Post by TheShadow on Mar 17, 2007 8:08:34 GMT -5
www.time.com/
Friday, Jan. 12, 1968
Jimmy ("the Greek") Snyder never played pro football. He has only seen one game this year, and if he so much as said hello to a pro coach or player, somebody would probably call a cop. Jimmy the Greek is an oddsmaker—one of those faceless fellows who set a betting line on pro games for bookies and their clients.
Last week Jimmy announced his line for next Sunday's Super Bowl between the N.F.L.'s Green Bay Packers and the A.F.L.'s Oakland Raiders. The Packers—by 14. He gave Green Bay two points each for superior quarterbacking, pass receiving, line play and linebacking, plus four points for pass defense and three for "intangibles" (meaning Coach Vinnie Lombardi), minus one for inferior place-kicking. "The Packers will play a conservative first quarter," predicted Jimmy. "But Lombardi's game plan for the second half should be something. That's when the Raiders will be in real trouble."
Pretty Cool at 49 Below. Some experts would argue that 14 points is an awful lot against an Oakland club that bulldozed to a 13-1 record and clobbered Houston 40-7 to win the A.F.L. championship. Particularly since the aging Packers were anything but invincible (record: 9-4-1) during the regular season. Ah, but when the money is on the line, there is still no tougher team in all of sport. Two weeks ago, the Packers whipped a young, aggressive Los Angeles Rams club 28-7 to win the N.F.L.'s Western Conference title, and last week they subdued the stubborn Dallas Cowboys 21-17 to capture their third straight league championship.

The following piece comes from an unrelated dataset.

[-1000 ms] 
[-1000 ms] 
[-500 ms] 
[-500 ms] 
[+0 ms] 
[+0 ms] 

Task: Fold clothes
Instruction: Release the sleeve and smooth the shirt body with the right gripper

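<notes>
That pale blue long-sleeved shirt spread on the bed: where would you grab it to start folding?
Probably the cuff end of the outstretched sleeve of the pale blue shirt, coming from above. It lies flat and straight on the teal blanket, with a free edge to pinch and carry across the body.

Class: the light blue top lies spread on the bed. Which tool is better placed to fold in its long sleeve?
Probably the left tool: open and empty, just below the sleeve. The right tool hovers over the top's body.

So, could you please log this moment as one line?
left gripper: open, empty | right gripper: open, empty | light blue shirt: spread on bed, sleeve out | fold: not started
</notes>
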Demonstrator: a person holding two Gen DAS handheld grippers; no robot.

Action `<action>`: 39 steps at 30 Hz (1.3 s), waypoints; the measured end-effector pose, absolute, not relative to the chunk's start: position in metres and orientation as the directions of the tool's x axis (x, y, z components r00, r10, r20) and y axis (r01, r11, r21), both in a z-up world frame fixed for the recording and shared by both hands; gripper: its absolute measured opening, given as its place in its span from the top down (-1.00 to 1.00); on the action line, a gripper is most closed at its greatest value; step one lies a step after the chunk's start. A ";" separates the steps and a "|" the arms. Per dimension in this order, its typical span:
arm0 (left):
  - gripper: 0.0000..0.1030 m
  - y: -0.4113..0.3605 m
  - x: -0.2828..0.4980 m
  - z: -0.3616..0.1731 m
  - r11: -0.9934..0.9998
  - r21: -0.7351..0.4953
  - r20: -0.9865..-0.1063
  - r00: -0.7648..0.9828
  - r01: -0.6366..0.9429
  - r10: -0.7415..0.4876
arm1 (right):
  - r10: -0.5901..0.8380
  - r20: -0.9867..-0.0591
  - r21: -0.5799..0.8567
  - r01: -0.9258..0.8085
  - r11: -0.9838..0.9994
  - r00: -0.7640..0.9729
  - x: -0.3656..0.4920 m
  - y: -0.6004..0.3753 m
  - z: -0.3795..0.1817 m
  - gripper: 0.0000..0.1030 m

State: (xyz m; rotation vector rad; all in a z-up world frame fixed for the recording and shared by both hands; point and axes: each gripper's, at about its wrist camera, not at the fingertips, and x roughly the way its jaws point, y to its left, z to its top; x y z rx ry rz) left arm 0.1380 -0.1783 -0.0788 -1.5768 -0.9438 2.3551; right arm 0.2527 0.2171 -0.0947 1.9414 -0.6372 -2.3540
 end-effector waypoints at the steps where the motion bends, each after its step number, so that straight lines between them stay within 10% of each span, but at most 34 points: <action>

The victory over Dallas was a typical Packer production fashioned out of both guts and guile. The thermometer in Green Bay stood at 13 below zero, and a 15-m.p.h. wind created a "chill factor" equivalent to 49 below. Packer Quarterback Bart Starr was forced to eat the ball eight times because his receivers were unable to cut properly on the icy field (something the CBS TV cameras never showed). Yet in thelast 5 min., as Dallas led 17-14, Starr coolly, carefully marched his team 69 yds., then took the ball across himself in the final 16 sec. for the touchdown that earned the Packers nearly $10,000 a man and a crack at still another $15,000 in the Super Bowl.
That kind of money is no less an incentive for the Oakland Raiders, of course—and in their techniques, talent and toughness, Coach Johnny Rauch's Raiders bear a strong resemblance to those fellows the Packers see when they shave in the morning. Like the Packers, the Raiders are essentially a running ballclub; in Halfback Pete Banaszak and Fullback Hewritt Dixon, Oakland has two long-striding, flat-footed runners who closely resemble Green Bay's Donny Anderson and Chuck Mercein. Against Houston, Dixon rambled for 144 yds., and Banaszak gained 116.
Since they are unlikely to find much outside running room against Green Bay's rugged corner linebackers, Dave Robinson and Lee Roy Caffey, the Raiders are expected to concentrate on trap plays up the middle—hoping to catch the Packers' hard-charging defensive linemen out of position. Key man in the success or failure of Oakland's running game is Gene Upshaw, a 6-ft. 5-in., 255-lb. rookie from Texas A. & I. who is already regarded as one of the best running guards in pro ball.
Not that the Raiders can't pass. With 220 completions in 425 attempts, Quarterback Daryle Lamonica is the A.F.L.'s No. 1 passer and its Player of the Year. Lamonica can throw the ball even farther than Green Bay's Starr, but against the Packers' superb secondary, he probably will settle for short "swings," "look-ins" and "square-outs" to Fullback Dixon, Flanker Pete Biletnikoff and Tight End Billy Cannon, a converted halfback who is a threat to go all the way any time.
Jimmy the Conservative. Green Bay's great advantage over Oakland is on defense. The Packer "front four," led by All-Pro End Willie Davis, is one of the strongest in history—although the Raiders boast some fearsome pass rushers of their own, notably Tackle Tom Keating, a 247-pounder who runs 40 yds. in 5.3 sec. in his football gear. Therein lies a certain danger. Confident of this rush, Oakland's cocky cornerbacks have developed the habit of playing opposing pass receivers extremely tight to cut off the short pass, assuming that there won't be a long one. It is a tactic that could backfire against Oakland, considering the caliber of the Packers' offensive blockers. If Quarterback Starr gets the protection he needs to throw the bomb to such adept maneuverers as Split End Boyd Dowler and Flanker Carroll Dale, Jimmy the Greek could turn out to be a conservative.